Page 1 of 1

Data with Embedded Carriage Returns

Posted: Thu May 18, 2006 12:50 pm
by rwierdsm
OK, Folks, I've spent about an hour and a half browsing all the posts and have not found anything that gives me a solution to the particular task I have been set.

Next week I will be receiving a peculiar file that will contain several fields that can be up to 32k wide. These fields can hold almost anything including special characters, hidden characters and most frightening, carriage returns of all formats.

Trouble is, I have to preserve the format of these input fields, so, no removing carriage returns! Yikes!

The guys providing the source have cooked up a field delimiter character combination to separate the fields, as follows: {~^|^~} Yikes again! (still trying to determine if that character combination is suggestive of anything?!?!)

They don't yet realize about the end of line indicator, so I'm trying to cook up something to suggest, but I have yet to get an idea :idea: .

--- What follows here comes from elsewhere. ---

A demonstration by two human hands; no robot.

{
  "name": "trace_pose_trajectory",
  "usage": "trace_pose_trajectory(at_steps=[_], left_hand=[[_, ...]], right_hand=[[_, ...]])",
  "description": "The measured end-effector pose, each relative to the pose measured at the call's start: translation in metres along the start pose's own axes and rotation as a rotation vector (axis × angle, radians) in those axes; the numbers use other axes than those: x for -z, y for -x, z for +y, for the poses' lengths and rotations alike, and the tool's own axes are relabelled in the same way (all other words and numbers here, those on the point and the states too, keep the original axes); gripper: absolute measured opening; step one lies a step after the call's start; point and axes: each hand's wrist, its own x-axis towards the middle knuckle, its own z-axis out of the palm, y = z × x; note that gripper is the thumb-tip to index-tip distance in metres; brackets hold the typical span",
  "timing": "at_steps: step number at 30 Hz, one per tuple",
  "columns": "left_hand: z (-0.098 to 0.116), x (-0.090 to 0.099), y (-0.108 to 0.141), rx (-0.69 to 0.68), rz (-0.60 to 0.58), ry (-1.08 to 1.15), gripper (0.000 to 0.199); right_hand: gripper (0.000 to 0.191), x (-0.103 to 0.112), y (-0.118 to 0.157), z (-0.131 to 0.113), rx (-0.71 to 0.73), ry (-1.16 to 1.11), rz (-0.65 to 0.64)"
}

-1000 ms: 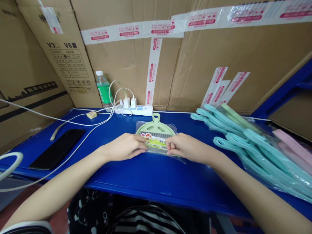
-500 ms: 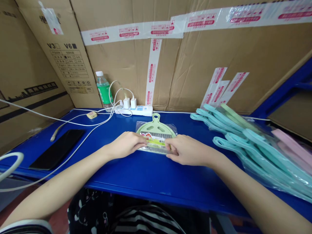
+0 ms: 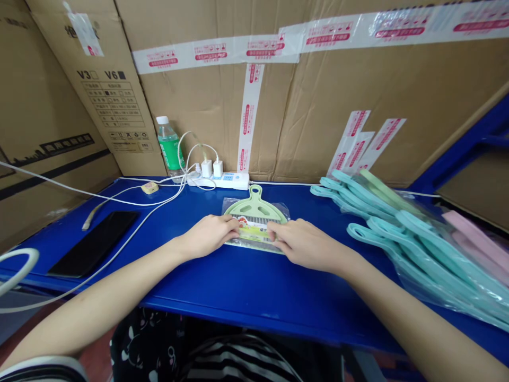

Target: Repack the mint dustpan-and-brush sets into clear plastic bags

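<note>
A light green dustpan (image 3: 255,199) with a grey-bristled brush (image 3: 260,219) lies flat on the blue table, its handle pointing away from me, inside a clear plastic bag (image 3: 283,208). Across the brush runs a colourful paper label (image 3: 251,229). My left hand (image 3: 212,233) has its fingers closed at the label's left end. At the right end, my right hand (image 3: 300,241) pinches with thumb and bent fingers, covering part of the printing. Exactly what lies under the fingertips, label or bag film, is partly hidden.
Several bagged turquoise dustpans (image 3: 421,244) are piled on the right, with pink ones (image 3: 475,239) beside them. A black phone (image 3: 94,243), white cables, a bottle (image 3: 170,148) and a power strip (image 3: 230,181) occupy the left and back. Cardboard (image 3: 207,106) walls the rear.
My right hand has shifted slightly left and its fingers have closed further over the label's right end, hiding more printing. My left hand and the dustpan have barely moved.
</note>
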Motion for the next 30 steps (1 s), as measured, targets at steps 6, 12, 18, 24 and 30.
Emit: trace_pose_trajectory(at_steps=[6, 12, 18, 24, 30], left_hand=[[0.0031, -0.0010, -0.0005, 0.042, 0.004, -0.020, 0.018], [0.0035, -0.0016, -0.0001, 0.050, 0.014, -0.047, 0.018], [0.0030, -0.0030, 0.0008, 0.073, 0.039, 0.006, 0.023], [0.0020, -0.0039, 0.0018, 0.079, 0.063, 0.031, 0.019], [-0.0010, -0.0014, 0.0053, 0.055, 0.065, 0.128, 0.016]], right_hand=[[0.019, -0.0010, -0.0002, 0.0018, -0.021, -0.016, -0.013], [0.023, 0.0014, 0.0002, -0.0004, -0.106, 0.027, -0.040], [0.025, 0.0053, 0.0011, -0.0025, -0.199, 0.095, -0.056], [0.017, 0.0075, 0.0040, -0.0017, -0.228, 0.191, -0.047], [0.029, 0.0050, 0.0069, -0.0045, -0.110, 0.170, 0.007]])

Any suggestions? Also what are the downstream implications? I have to create a flat file as input to the job that actually hits the DB (Teradata in this case), so how am I going to create a load file with these embedded carriage returns? :(

Thought I'd post this now so some ideas can perculate before my deadline.

Rob Wierdsma

Posted: Thu May 18, 2006 1:01 pm
by chulett
The Sequential File stage has a column option for 'Contains Terminators', something you should check out. :wink:

Good luck with that delimiter.

Posted: Thu May 18, 2006 1:09 pm
by rwierdsm
Yessss, Craig, I have seen that, buuuttttt.....

How do I determine which carriage return is actually the correct one?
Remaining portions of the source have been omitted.